» Instructions to follow
Return all the data below as it stands, minus the pictures.

» Information provided
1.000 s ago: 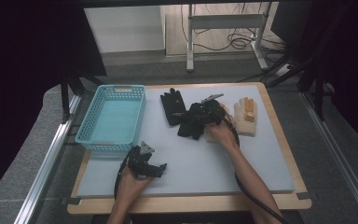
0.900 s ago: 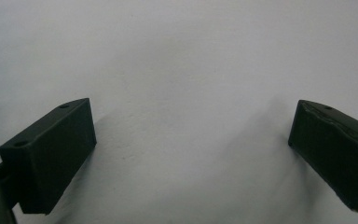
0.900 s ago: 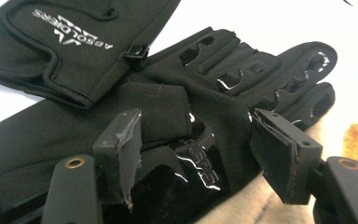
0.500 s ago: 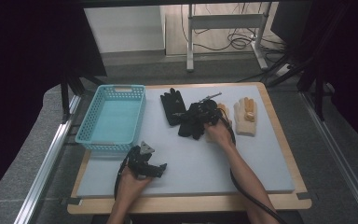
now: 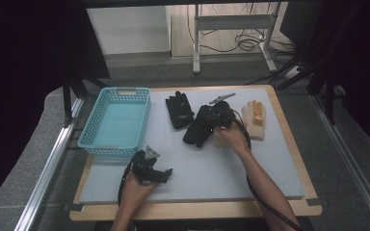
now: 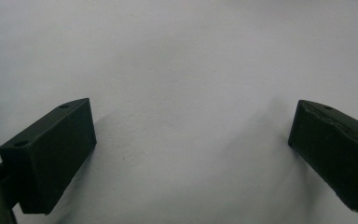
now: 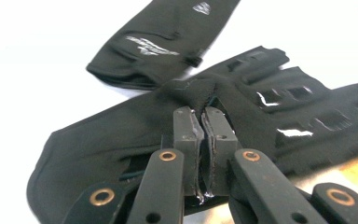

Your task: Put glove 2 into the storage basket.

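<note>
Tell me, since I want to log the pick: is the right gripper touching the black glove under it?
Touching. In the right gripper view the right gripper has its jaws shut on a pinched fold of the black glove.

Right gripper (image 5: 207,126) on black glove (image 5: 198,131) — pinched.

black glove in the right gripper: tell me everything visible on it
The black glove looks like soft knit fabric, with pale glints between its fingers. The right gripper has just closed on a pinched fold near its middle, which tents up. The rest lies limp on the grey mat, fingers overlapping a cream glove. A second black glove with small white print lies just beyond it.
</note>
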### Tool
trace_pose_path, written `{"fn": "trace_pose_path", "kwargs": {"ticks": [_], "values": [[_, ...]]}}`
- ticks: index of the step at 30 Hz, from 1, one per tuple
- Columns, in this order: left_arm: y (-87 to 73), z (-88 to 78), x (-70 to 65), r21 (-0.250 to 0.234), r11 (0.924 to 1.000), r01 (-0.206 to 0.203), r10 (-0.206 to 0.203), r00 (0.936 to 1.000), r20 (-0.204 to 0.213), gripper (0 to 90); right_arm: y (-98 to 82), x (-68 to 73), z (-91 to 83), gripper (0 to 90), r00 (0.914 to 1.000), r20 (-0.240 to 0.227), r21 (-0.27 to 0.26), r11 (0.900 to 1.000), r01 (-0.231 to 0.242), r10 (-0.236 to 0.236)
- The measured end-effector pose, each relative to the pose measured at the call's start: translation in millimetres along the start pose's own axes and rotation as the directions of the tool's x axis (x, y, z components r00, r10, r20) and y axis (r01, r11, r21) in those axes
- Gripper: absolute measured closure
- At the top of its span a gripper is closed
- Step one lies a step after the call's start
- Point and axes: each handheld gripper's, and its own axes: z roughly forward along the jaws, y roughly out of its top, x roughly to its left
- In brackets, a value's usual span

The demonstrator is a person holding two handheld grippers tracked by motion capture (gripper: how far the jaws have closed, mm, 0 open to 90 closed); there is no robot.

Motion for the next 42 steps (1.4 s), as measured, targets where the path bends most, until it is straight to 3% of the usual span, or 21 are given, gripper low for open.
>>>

» Reply to the exercise
1.000 s ago: 
0.900 s ago: 
0.900 s ago: 
0.500 s ago: 
now: 
now: 
now: 

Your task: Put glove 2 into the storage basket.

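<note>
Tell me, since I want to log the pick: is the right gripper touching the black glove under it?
Touching. In the right gripper view the right gripper has its jaws shut on a pinched fold of the black glove.

Right gripper (image 5: 207,126) on black glove (image 5: 198,131) — pinched.

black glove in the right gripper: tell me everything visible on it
The black glove looks like soft knit fabric, with pale glints between its fingers. The right gripper has just closed on a pinched fold near its middle, which tents up. The rest lies limp on the grey mat, fingers overlapping a cream glove. A second black glove with small white print lies just beyond it.
</note>
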### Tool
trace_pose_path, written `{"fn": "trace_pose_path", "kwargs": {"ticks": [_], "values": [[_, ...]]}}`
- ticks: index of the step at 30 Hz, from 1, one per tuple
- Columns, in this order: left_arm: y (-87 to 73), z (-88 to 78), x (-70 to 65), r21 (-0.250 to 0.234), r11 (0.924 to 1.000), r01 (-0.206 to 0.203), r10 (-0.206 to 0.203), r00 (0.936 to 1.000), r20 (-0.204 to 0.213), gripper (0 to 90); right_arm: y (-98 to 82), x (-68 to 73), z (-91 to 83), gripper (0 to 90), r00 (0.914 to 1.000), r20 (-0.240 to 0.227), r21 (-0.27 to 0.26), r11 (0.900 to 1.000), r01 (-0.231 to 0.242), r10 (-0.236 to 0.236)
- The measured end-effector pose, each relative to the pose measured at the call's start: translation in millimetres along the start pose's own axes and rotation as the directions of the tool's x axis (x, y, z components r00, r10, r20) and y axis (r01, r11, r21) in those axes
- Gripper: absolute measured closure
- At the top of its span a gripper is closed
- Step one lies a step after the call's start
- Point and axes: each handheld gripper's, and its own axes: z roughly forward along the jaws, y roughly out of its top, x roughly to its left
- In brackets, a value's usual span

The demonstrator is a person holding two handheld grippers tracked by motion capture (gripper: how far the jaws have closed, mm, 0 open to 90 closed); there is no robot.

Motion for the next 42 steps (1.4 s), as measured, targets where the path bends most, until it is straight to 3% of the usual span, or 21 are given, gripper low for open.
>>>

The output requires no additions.